Skip to main content

Base machinery for performing operations on pftrees

Project description

https://badge.fury.io/py/pfdo.svg https://travis-ci.org/FNNDSC/pfdo.svg?branch=master https://img.shields.io/badge/python-3.5%2B-blue.svg

Quick Overview

  • pfdo demonstrates how to use pftree to transverse directory trees and execute a specific analysis at each directory level (that optionally contains files of interest).

Overview

pfdo is a reference / base class application that is typically used as a component for constructing more complex behavioured functions. The application leverages the pfree callback coding contract to target a specific directory with specific files in an arbitrary file tree.

For example, imagine a nested tree of JPG image files and imagine some application that processes JPGs (rotates, increases size, etc).
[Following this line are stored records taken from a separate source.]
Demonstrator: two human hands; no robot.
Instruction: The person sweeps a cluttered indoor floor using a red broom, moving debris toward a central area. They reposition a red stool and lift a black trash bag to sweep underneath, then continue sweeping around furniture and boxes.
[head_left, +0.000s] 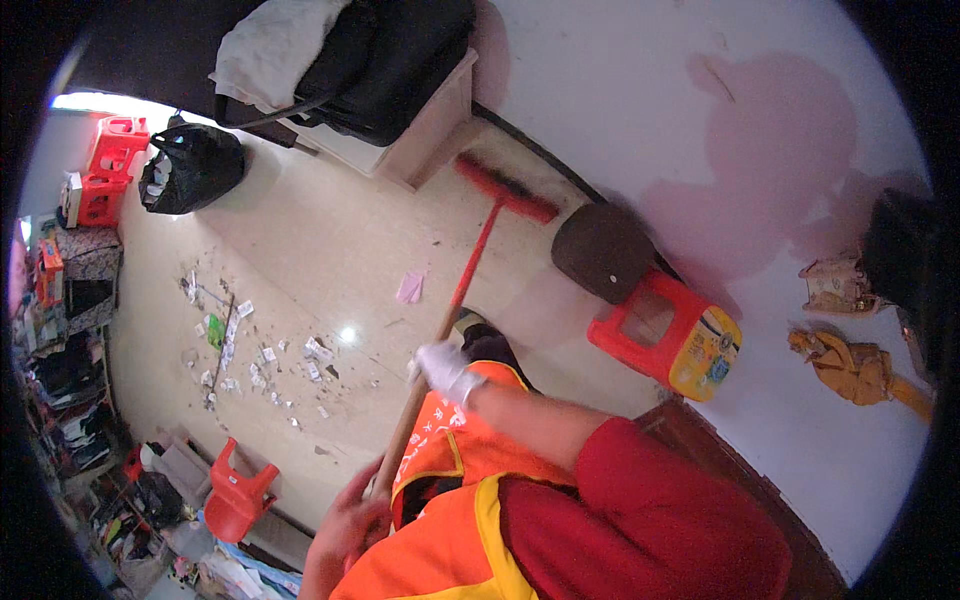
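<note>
A broom (472, 262) with a red head and a wooden lower handle slants across the middle. Its bristles rest on the tiled floor beside the wall, near a pale cabinet. My right hand (448, 375), in a whitish glove, is closed around the middle of the handle. Lower down, my left hand (356, 514) grips the handle near its end, partly blurred. A folded pink paper (410, 287) lies on the floor left of the broom. Further left are scattered white paper scraps (259, 375), dark debris, a green scrap (216, 331) and a thin dark stick (223, 341).
A red stool with a yellow seat (705, 352) lies tipped beside a dark brown rounded object (602, 251) by the wall. A filled black plastic bag (199, 169), red stools (105, 199) and loaded shelves (67, 405) stand left. Another red stool (240, 491) is lower left.
</note>
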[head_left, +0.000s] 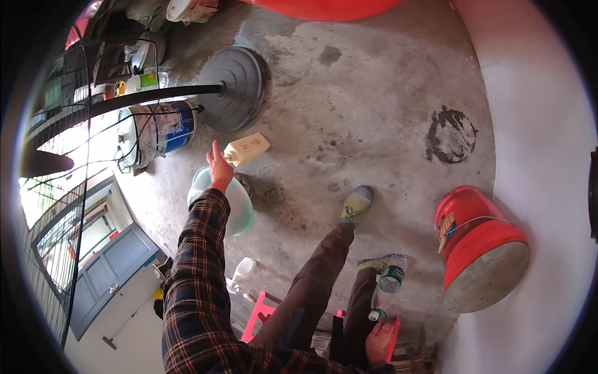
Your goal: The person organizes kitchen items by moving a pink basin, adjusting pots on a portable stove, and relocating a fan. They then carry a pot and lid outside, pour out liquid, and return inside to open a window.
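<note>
My left hand [219,169] is stretched out over a pale green plastic basin [240,210], with one finger extended. A cream-coloured bottle [248,148] with writing on it has its neck right at the fingers; whether they grip it cannot be told. Low in the view, beside my leg, my right hand [379,340] is closed at the green loop by the neck of a clear plastic bottle [391,276]. That bottle has a green label band and overlaps one of my shoes. Part of the right hand's grip is hidden.
A fan's round grey base [233,89] and pole stand ahead, beside a white and blue bucket [170,128]. An upturned red bucket [483,252] is by the right wall. A white bottle [245,268] and pink stool parts [257,314] lie near my legs. Red plastic [327,8] shows at the top.
</note>
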### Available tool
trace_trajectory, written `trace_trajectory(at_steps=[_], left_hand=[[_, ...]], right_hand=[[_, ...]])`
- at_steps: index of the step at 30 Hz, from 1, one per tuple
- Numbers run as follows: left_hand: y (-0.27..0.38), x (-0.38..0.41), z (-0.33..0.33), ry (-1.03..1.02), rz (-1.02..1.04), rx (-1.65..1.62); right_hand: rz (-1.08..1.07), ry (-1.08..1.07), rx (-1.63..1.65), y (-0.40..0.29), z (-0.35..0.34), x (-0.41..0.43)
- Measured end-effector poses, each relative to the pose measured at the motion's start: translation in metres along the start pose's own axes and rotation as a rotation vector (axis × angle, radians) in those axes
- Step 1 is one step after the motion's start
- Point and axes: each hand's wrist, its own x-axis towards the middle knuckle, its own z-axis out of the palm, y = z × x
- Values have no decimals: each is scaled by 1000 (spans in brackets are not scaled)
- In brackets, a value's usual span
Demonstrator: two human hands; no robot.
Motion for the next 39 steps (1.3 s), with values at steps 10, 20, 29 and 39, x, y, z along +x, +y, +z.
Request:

Using a suitably sub-classed pfdo (for example pfdo_imgconvert), a developer is able to apply some necessary processing to the files of interest irrespective of where in some input tree structure the files exist.

Moreover, the results of the processing are stored in an output directory, in an output tree, that reflects the topology of the input tree.

Installation

Dependencies

The following dependencies are installed on your host system/python3 virtual env (they will also be automatically installed if pulled from pypi):

  • pfmisc (various misc modules and classes for the pf* family of objects)

  • pftree (create a dictionary representation of a filesystem hierarchy)

Using PyPI

The best method of installing this script and all of its dependencies is by fetching it from PyPI

pip3 install pfdo

Command line arguments

-I|--inputDir <inputDir>
Input base directory to traverse.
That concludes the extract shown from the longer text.